Provided information Start Marker
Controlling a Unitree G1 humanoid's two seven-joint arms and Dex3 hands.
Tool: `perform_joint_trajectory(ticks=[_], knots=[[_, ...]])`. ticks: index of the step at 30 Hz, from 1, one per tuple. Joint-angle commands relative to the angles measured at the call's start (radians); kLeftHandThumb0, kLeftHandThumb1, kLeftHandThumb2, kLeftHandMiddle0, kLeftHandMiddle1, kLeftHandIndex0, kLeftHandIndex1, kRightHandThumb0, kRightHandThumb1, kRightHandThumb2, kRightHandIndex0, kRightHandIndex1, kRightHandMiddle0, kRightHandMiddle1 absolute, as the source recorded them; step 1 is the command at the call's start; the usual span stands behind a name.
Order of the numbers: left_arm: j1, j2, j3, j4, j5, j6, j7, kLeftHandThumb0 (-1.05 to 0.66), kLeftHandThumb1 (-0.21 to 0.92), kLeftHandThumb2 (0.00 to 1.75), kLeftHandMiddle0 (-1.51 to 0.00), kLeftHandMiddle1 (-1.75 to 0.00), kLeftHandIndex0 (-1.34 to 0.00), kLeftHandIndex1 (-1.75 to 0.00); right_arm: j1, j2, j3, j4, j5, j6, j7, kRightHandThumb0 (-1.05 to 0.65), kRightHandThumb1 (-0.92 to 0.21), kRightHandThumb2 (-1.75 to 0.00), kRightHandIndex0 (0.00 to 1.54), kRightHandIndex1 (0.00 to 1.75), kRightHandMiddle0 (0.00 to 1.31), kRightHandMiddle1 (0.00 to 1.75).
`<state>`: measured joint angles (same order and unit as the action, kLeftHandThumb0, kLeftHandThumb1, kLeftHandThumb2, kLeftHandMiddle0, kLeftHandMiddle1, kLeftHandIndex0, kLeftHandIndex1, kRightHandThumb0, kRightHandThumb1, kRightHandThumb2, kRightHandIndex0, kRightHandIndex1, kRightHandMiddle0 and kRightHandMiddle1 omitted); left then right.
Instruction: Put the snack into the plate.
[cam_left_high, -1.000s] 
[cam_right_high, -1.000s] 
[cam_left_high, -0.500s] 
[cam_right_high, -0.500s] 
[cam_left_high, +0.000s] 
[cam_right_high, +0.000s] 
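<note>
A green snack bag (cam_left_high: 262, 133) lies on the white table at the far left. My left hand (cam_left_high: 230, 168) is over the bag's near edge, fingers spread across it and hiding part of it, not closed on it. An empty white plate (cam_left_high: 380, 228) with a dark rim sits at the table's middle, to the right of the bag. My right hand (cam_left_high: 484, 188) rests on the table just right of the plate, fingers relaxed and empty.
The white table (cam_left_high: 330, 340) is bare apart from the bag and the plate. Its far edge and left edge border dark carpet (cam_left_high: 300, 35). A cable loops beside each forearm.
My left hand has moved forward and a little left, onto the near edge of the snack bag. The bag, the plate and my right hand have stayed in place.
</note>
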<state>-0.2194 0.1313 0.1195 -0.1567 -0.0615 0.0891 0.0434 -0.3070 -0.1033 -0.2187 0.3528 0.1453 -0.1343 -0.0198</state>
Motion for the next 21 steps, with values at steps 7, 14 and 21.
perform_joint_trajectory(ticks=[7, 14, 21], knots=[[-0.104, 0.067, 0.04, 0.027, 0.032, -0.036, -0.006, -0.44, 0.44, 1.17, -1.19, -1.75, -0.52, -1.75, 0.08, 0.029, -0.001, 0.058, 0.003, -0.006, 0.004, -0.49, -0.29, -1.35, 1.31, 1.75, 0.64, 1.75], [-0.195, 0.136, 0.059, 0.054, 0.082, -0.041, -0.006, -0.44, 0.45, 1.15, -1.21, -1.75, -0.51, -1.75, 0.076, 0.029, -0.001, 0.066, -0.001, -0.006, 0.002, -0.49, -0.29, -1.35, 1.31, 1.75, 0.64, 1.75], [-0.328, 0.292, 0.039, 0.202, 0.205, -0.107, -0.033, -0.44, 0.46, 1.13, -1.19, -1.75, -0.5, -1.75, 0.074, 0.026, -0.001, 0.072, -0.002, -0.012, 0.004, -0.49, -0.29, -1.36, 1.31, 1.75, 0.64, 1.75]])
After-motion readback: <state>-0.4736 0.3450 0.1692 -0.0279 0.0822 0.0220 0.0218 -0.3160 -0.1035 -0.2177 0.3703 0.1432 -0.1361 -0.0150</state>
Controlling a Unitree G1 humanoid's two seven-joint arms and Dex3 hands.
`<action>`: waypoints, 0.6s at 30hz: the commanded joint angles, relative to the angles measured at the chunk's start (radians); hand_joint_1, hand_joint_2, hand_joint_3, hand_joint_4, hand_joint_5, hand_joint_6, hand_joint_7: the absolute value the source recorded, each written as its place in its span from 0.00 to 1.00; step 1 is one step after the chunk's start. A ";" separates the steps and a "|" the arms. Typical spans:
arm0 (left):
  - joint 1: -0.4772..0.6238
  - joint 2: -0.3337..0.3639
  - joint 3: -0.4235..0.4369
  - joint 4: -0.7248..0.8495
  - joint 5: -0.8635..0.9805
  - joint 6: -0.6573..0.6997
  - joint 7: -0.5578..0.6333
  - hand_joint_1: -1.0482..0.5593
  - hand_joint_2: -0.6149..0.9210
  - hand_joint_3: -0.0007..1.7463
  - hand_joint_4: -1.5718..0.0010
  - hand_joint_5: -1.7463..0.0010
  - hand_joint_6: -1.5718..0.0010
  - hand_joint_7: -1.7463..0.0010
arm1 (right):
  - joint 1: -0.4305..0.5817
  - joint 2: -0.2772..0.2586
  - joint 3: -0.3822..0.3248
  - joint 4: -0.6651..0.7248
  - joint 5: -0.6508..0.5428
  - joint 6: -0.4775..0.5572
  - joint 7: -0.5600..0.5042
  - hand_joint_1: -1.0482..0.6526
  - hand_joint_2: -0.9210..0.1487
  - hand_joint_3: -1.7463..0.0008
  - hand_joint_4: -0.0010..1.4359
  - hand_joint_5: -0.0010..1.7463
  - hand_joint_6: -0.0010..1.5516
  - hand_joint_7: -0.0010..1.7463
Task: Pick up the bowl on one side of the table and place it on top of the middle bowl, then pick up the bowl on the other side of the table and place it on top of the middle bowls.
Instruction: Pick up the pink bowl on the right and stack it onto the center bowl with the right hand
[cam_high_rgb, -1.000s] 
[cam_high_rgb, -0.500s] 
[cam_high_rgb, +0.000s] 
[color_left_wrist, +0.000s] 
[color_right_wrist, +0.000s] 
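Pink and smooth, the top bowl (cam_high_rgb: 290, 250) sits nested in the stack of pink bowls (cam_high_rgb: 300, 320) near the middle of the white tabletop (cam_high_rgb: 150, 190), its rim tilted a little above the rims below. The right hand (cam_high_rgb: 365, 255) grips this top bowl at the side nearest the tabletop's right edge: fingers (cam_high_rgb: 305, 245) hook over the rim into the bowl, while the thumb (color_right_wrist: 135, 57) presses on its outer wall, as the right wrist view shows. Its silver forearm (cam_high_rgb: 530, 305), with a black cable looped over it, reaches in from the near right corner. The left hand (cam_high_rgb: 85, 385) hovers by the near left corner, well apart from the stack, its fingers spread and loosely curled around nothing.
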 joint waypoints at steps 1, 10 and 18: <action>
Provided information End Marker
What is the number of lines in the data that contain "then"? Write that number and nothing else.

2